The answer should hold every line of the listing, unchanged and free of images.
+++ Records for processing
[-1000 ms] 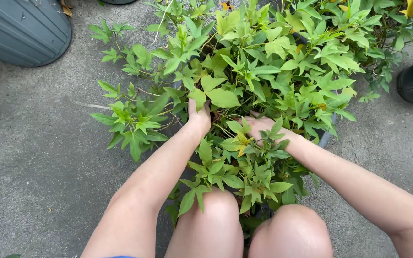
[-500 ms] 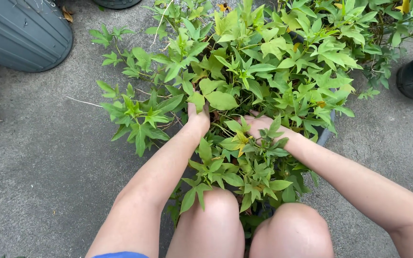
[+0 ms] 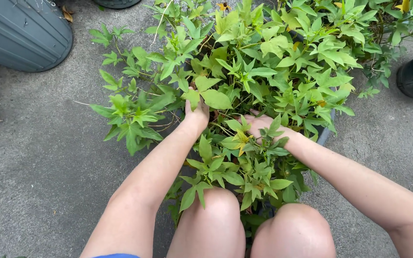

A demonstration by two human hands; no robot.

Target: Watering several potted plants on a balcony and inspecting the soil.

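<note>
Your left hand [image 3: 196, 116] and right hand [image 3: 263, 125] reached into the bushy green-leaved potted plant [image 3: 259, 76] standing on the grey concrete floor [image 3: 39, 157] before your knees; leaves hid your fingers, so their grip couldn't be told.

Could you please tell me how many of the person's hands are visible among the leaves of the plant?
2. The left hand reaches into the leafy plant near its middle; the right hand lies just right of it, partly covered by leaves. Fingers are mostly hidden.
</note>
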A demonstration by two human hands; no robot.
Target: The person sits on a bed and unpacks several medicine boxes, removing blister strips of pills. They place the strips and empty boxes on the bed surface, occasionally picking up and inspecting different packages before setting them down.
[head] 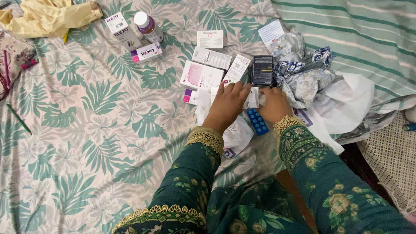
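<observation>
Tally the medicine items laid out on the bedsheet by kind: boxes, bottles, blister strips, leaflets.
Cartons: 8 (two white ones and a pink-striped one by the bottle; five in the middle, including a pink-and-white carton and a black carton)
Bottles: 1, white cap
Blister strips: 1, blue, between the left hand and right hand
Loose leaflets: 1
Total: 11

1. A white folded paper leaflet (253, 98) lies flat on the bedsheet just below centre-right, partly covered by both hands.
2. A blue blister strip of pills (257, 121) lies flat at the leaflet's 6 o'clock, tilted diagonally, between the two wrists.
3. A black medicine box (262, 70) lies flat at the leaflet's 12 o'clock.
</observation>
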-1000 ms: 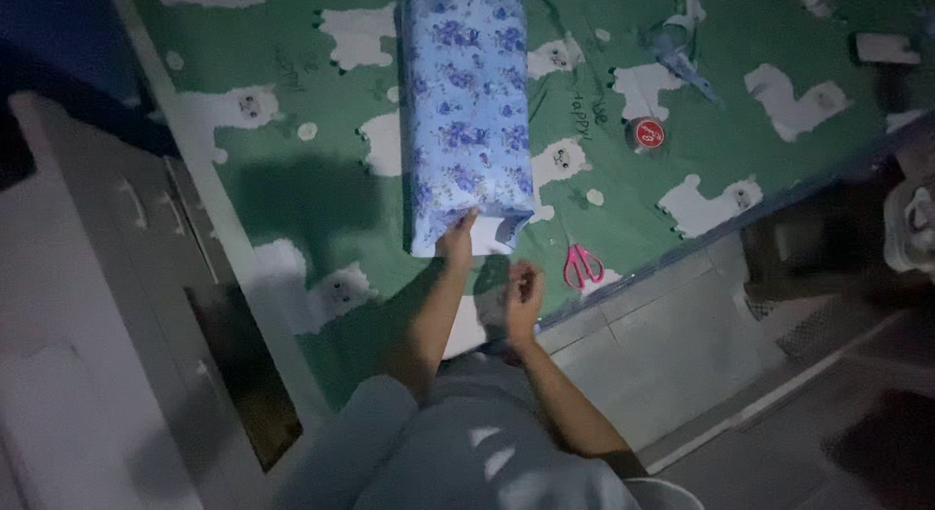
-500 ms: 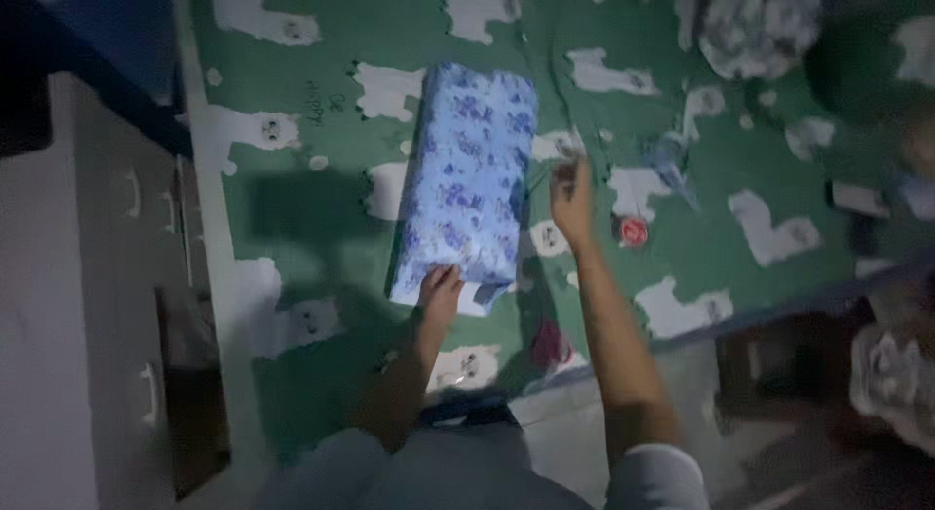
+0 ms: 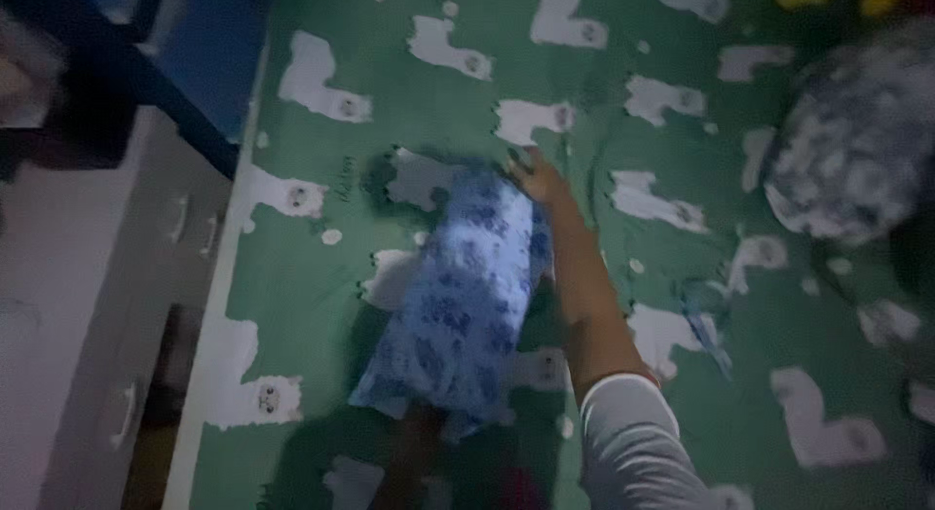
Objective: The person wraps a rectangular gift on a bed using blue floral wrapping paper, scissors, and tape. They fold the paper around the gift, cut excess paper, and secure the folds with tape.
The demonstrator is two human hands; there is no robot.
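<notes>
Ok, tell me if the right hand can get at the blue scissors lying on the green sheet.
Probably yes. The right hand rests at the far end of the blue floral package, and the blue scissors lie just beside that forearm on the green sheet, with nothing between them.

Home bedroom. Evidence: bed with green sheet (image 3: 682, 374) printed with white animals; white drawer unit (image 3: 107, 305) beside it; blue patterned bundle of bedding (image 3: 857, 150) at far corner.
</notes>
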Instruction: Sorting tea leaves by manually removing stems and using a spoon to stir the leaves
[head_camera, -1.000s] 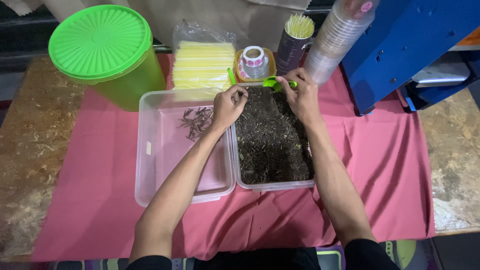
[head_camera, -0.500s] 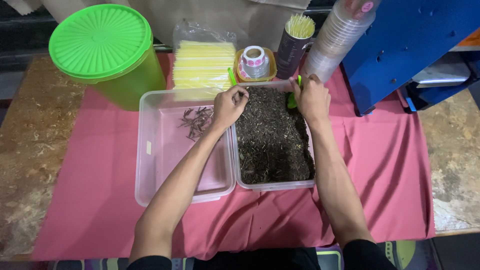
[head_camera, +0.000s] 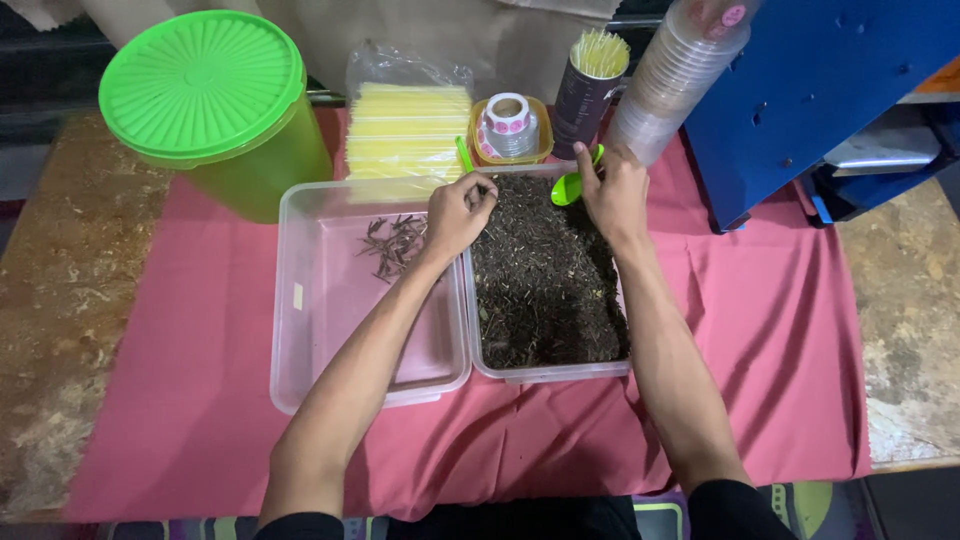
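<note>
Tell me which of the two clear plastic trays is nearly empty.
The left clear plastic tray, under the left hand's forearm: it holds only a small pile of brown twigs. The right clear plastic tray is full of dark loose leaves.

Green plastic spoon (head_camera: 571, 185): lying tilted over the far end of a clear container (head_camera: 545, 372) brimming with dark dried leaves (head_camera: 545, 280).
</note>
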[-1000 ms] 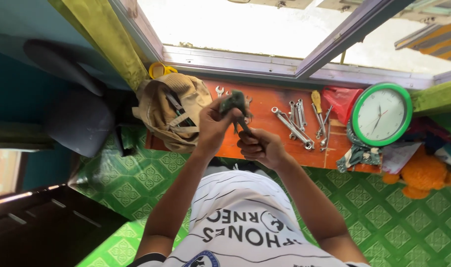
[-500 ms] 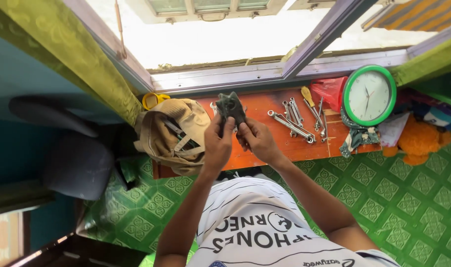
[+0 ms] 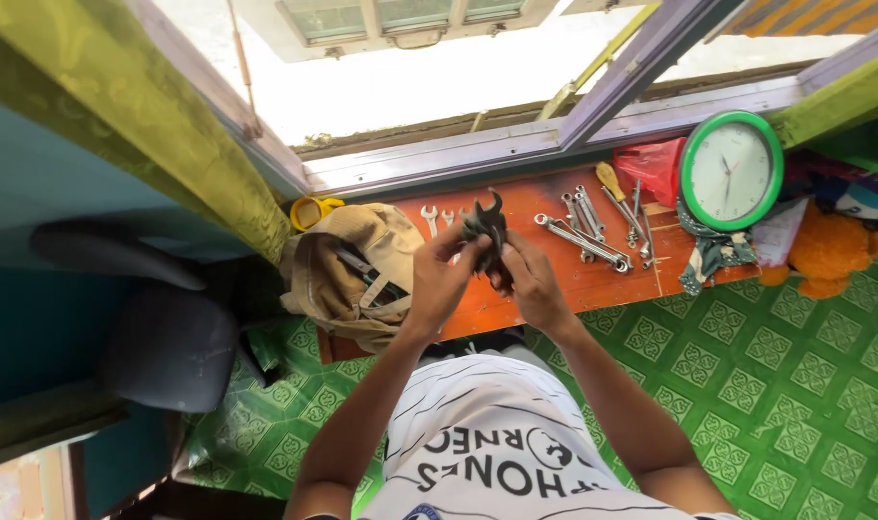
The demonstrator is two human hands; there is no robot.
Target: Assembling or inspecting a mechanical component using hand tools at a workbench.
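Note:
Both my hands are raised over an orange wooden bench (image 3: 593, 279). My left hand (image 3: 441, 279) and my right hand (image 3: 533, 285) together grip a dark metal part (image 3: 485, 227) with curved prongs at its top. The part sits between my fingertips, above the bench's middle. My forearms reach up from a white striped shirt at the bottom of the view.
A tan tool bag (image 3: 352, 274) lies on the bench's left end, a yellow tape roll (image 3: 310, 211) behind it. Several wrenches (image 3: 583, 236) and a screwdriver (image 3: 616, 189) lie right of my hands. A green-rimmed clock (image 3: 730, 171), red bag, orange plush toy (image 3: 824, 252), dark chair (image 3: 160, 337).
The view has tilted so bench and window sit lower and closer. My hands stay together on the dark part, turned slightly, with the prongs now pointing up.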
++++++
[Your response]:
[-1000 ms] 
[-500 ms] 
[+0 ms] 

A demonstration by two human hands; no robot.

Target: Watering several potted plants on a balcony and inspecting the soil.

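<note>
Your left hand [image 3: 196, 116] and right hand [image 3: 263, 125] reached into the bushy green-leaved potted plant [image 3: 259, 76] standing on the grey concrete floor [image 3: 39, 157] before your knees; leaves hid your fingers, so their grip couldn't be told.

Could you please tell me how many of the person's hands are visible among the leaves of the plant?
2. The left hand reaches into the leafy plant near its middle; the right hand lies just right of it, partly covered by leaves. Fingers are mostly hidden.
</note>
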A demonstration by two human hands; no robot.
Target: The person sits on a bed and unpacks several medicine boxes, removing blister strips of pills. They place the strips and empty boxes on the bed surface, occasionally picking up and inspecting different packages before setting them down.
[head] 
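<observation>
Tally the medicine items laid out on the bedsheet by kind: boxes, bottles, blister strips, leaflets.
Cartons: 8 (two white ones and a pink-striped one by the bottle; five in the middle, including a pink-and-white carton and a black carton)
Bottles: 1, white cap
Blister strips: 1, blue, between the left hand and right hand
Loose leaflets: 1
Total: 11

1. A white folded paper leaflet (253, 98) lies flat on the bedsheet just below centre-right, partly covered by both hands.
2. A blue blister strip of pills (257, 121) lies flat at the leaflet's 6 o'clock, tilted diagonally, between the two wrists.
3. A black medicine box (262, 70) lies flat at the leaflet's 12 o'clock.
</observation>
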-1000 ms: 
-500 ms: 
+0 ms: 
Objective: The person wraps a rectangular gift on a bed using blue floral wrapping paper, scissors, and tape. They fold the paper around the gift, cut excess paper, and secure the folds with tape.
The demonstrator is two human hands; there is no robot.
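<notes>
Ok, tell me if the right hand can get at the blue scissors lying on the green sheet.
Probably yes. The right hand rests at the far end of the blue floral package, and the blue scissors lie just beside that forearm on the green sheet, with nothing between them.

Home bedroom. Evidence: bed with green sheet (image 3: 682, 374) printed with white animals; white drawer unit (image 3: 107, 305) beside it; blue patterned bundle of bedding (image 3: 857, 150) at far corner.
</notes>
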Instruction: Sorting tea leaves by manually removing stems and using a spoon to stir the leaves
[head_camera, -1.000s] 
[head_camera, -0.500s] 
[head_camera, +0.000s] 
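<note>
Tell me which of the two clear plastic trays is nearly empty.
The left clear plastic tray, under the left hand's forearm: it holds only a small pile of brown twigs. The right clear plastic tray is full of dark loose leaves.

Green plastic spoon (head_camera: 571, 185): lying tilted over the far end of a clear container (head_camera: 545, 372) brimming with dark dried leaves (head_camera: 545, 280).
</note>
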[-1000 ms] 
[-500 ms] 
[+0 ms] 
The demonstrator is two human hands; there is no robot.
Target: Assembling or inspecting a mechanical component using hand tools at a workbench.
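Note:
Both my hands are raised over an orange wooden bench (image 3: 593, 279). My left hand (image 3: 441, 279) and my right hand (image 3: 533, 285) together grip a dark metal part (image 3: 485, 227) with curved prongs at its top. The part sits between my fingertips, above the bench's middle. My forearms reach up from a white striped shirt at the bottom of the view.
A tan tool bag (image 3: 352, 274) lies on the bench's left end, a yellow tape roll (image 3: 310, 211) behind it. Several wrenches (image 3: 583, 236) and a screwdriver (image 3: 616, 189) lie right of my hands. A green-rimmed clock (image 3: 730, 171), red bag, orange plush toy (image 3: 824, 252), dark chair (image 3: 160, 337).
The view has tilted so bench and window sit lower and closer. My hands stay together on the dark part, turned slightly, with the prongs now pointing up.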

Nothing else remains in this exercise.